Pictures aside, repeat the listing below exactly.

### RAW DATA

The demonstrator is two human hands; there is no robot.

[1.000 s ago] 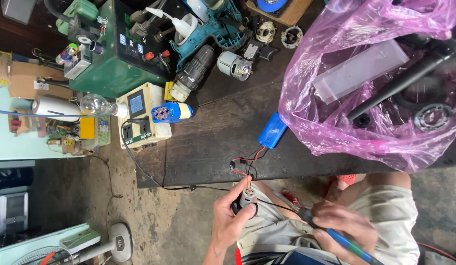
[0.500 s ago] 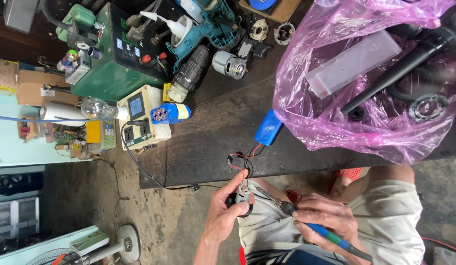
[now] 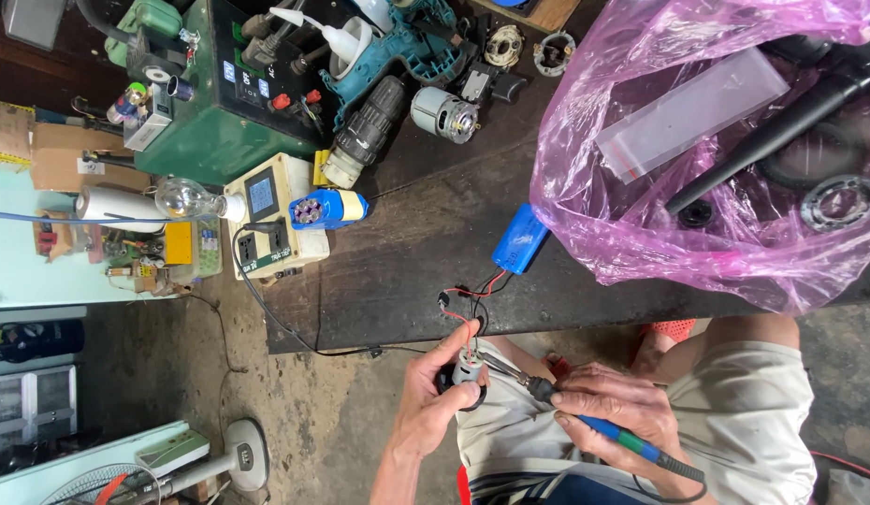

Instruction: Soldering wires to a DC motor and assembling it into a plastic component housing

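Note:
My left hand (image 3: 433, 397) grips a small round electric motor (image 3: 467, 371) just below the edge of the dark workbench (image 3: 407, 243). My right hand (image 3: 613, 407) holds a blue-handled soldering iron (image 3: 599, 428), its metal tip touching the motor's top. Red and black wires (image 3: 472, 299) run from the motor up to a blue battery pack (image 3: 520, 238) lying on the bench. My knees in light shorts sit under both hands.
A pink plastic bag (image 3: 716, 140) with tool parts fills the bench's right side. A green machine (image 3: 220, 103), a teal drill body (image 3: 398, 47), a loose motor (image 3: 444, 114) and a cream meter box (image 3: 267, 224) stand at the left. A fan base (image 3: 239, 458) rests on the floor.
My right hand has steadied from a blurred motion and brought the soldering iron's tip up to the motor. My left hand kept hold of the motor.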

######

WRITTEN REPLY.
The demonstrator is two human hands; there is no robot.

[1.000 s ago] 
[0.500 s ago] 
[now] 

Instruction: Soldering wires to a DC motor and assembling it into a plastic component housing

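Note:
My left hand (image 3: 433, 397) grips a small round electric motor (image 3: 467, 371) just below the edge of the dark workbench (image 3: 407, 243). My right hand (image 3: 613, 407) holds a blue-handled soldering iron (image 3: 599, 428), its metal tip touching the motor's top. Red and black wires (image 3: 472, 299) run from the motor up to a blue battery pack (image 3: 520, 238) lying on the bench. My knees in light shorts sit under both hands.
A pink plastic bag (image 3: 716, 140) with tool parts fills the bench's right side. A green machine (image 3: 220, 103), a teal drill body (image 3: 398, 47), a loose motor (image 3: 444, 114) and a cream meter box (image 3: 267, 224) stand at the left. A fan base (image 3: 239, 458) rests on the floor.
My right hand has steadied from a blurred motion and brought the soldering iron's tip up to the motor. My left hand kept hold of the motor.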

Above is the complete output.